_Exercise directions:_
Can the data below be set down again exactly, line for line?

_Data for this task:_
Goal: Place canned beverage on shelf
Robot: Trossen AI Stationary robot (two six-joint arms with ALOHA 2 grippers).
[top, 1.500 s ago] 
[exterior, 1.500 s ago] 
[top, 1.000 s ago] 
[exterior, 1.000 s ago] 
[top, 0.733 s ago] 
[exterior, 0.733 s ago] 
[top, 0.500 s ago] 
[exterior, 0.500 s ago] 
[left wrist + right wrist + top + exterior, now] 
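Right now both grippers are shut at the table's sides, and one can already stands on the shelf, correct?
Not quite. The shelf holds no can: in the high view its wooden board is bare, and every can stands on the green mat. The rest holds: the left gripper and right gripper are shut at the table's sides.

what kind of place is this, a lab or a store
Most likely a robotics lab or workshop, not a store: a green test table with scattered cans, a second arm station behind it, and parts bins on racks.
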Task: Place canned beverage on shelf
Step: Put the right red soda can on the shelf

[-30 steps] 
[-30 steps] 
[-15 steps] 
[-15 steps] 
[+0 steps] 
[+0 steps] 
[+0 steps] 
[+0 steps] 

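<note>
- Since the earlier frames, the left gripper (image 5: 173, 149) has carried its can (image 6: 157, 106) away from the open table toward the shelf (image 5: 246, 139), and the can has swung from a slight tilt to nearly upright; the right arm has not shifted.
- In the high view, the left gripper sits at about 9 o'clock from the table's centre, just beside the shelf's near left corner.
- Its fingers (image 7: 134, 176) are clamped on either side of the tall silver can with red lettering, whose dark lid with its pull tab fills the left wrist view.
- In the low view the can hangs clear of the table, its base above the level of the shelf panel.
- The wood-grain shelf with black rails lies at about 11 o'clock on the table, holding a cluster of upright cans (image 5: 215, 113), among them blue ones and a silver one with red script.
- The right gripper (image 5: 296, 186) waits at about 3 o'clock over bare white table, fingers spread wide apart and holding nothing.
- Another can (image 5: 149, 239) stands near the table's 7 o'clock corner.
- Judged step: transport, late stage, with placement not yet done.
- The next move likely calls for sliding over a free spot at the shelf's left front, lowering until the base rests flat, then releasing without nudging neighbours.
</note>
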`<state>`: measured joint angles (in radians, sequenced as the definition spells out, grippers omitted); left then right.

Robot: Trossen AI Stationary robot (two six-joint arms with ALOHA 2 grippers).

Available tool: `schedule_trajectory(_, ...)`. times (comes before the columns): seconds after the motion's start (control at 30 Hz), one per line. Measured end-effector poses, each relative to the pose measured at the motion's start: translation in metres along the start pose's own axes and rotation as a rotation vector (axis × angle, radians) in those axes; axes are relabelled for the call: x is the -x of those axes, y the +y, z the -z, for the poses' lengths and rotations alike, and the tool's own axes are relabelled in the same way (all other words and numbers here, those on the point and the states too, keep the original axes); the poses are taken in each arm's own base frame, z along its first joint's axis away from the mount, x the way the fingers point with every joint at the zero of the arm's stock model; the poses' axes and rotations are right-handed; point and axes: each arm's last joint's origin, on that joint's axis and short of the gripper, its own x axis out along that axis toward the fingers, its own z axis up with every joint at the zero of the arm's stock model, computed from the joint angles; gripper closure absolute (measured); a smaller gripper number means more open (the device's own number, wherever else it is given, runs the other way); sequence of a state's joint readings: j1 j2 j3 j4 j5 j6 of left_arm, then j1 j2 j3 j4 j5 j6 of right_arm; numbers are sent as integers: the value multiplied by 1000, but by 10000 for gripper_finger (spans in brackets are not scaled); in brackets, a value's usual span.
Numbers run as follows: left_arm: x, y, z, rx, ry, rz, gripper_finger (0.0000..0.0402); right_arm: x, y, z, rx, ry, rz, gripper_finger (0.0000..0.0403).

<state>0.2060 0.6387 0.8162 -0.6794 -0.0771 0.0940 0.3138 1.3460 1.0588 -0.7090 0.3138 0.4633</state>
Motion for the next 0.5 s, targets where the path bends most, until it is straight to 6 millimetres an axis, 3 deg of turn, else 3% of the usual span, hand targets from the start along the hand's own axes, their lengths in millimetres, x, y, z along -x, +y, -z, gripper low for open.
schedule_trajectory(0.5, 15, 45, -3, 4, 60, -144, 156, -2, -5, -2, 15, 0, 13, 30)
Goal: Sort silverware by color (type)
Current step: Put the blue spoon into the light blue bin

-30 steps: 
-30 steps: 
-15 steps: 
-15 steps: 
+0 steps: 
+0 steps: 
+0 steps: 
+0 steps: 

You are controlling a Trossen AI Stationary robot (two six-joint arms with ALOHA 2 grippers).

_Response to this exercise:_
Goal: Place canned beverage on shelf
Robot: Trossen AI Stationary robot (two six-joint arms with ALOHA 2 grippers).
[top, 1.500 s ago] 
[exterior, 1.500 s ago] 
[top, 1.000 s ago] 
[exterior, 1.000 s ago] 
[top, 0.733 s ago] 
[exterior, 0.733 s ago] 
[top, 0.500 s ago] 
[exterior, 0.500 s ago] 
[left wrist + right wrist + top + exterior, now] 
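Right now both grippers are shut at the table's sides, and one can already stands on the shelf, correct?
Not quite. The shelf holds no can: in the high view its wooden board is bare, and every can stands on the green mat. The rest holds: the left gripper and right gripper are shut at the table's sides.

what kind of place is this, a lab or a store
Most likely a robotics lab or workshop, not a store: a green test table with scattered cans, a second arm station behind it, and parts bins on racks.
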Task: Place canned beverage on shelf
Step: Put the right red soda can on the shelf

[-30 steps] 
[-30 steps] 
[-15 steps] 
[-15 steps] 
[+0 steps] 
[+0 steps] 
[+0 steps] 
[+0 steps] 

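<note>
- Since the earlier frames, the left gripper (image 5: 173, 149) has carried its can (image 6: 157, 106) away from the open table toward the shelf (image 5: 246, 139), and the can has swung from a slight tilt to nearly upright; the right arm has not shifted.
- In the high view, the left gripper sits at about 9 o'clock from the table's centre, just beside the shelf's near left corner.
- Its fingers (image 7: 134, 176) are clamped on either side of the tall silver can with red lettering, whose dark lid with its pull tab fills the left wrist view.
- In the low view the can hangs clear of the table, its base above the level of the shelf panel.
- The wood-grain shelf with black rails lies at about 11 o'clock on the table, holding a cluster of upright cans (image 5: 215, 113), among them blue ones and a silver one with red script.
- The right gripper (image 5: 296, 186) waits at about 3 o'clock over bare white table, fingers spread wide apart and holding nothing.
- Another can (image 5: 149, 239) stands near the table's 7 o'clock corner.
- Judged step: transport, late stage, with placement not yet done.
- The next move likely calls for sliding over a free spot at the shelf's left front, lowering until the base rests flat, then releasing without nudging neighbours.
</note>
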`<state>`: measured joint angles (in radians, sequenced as the definition spells out, grippers omitted); left then right.

Robot: Trossen AI Stationary robot (two six-joint arms with ALOHA 2 grippers).

Available tool: `schedule_trajectory(_, ...)`. times (comes before the columns): seconds after the motion's start (control at 30 Hz), one per line. Measured end-effector poses, each relative to the pose measured at the motion's start: translation in metres along the start pose's own axes and rotation as a rotation vector (axis × angle, radians) in those axes; axes are relabelled for the call: x is the -x of those axes, y the +y, z the -z, for the poses' lengths and rotations alike, and the tool's own axes are relabelled in the same way (all other words and numbers here, those on the point and the states too, keep the original axes); the poses are taken in each arm's own base frame, z along its first joint's axis away from the mount, x the way the fingers point with every joint at the zero of the arm's stock model; the poses' axes and rotations are right-handed; point and axes: each arm's last joint's origin, on that joint's axis and short of the gripper, its own x axis out along that axis toward the fingers, its own z axis up with every joint at the zero of the arm's stock model, computed from the joint angles; gripper closure absolute (measured); a smaller gripper number means more open (the device's own number, wherever else it is given, runs the other way); sequence of a state's joint readings: j1 j2 j3 j4 j5 j6 of left_arm, then j1 j2 j3 j4 j5 j6 of right_arm; numbers are sent as integers: the value multiplied by 1000, but by 10000 for gripper_finger (spans in brackets are not scaled); in brackets, a value's usual span.
Numbers run as follows: left_arm: x, y, z, rx, ry, rz, gripper_finger (0.0000..0.0402); right_arm: x, y, z, rx, ry, rz, gripper_finger (0.0000..0.0403).

<state>0.2060 0.6387 0.8162 -0.6794 -0.0771 0.0940 0.3138 1.3460 1.0588 -0.7090 0.3138 0.4633</state>
Motion for the next 0.5 s, targets where the path bends most, until it is straight to 6 millimetres an axis, 3 deg of turn, else 3% of the usual span, hand targets from the start along the hand's own axes, their lengths in millimetres, x, y, z along -x, +y, -z, gripper low for open.
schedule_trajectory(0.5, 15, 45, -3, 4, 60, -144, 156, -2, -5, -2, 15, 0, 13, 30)
Goal: Sort silverware by color (type)
Current step: Put the blue spoon into the light blue bin

-30 steps: 
-30 steps: 
-15 steps: 
-15 steps: 
+0 steps: 
+0 steps: 
+0 steps: 
+0 steps: 

You are controlling a Trossen AI Stationary robot (two six-joint arms with ALOHA 2 grippers).

With the output given, the exercise is complete.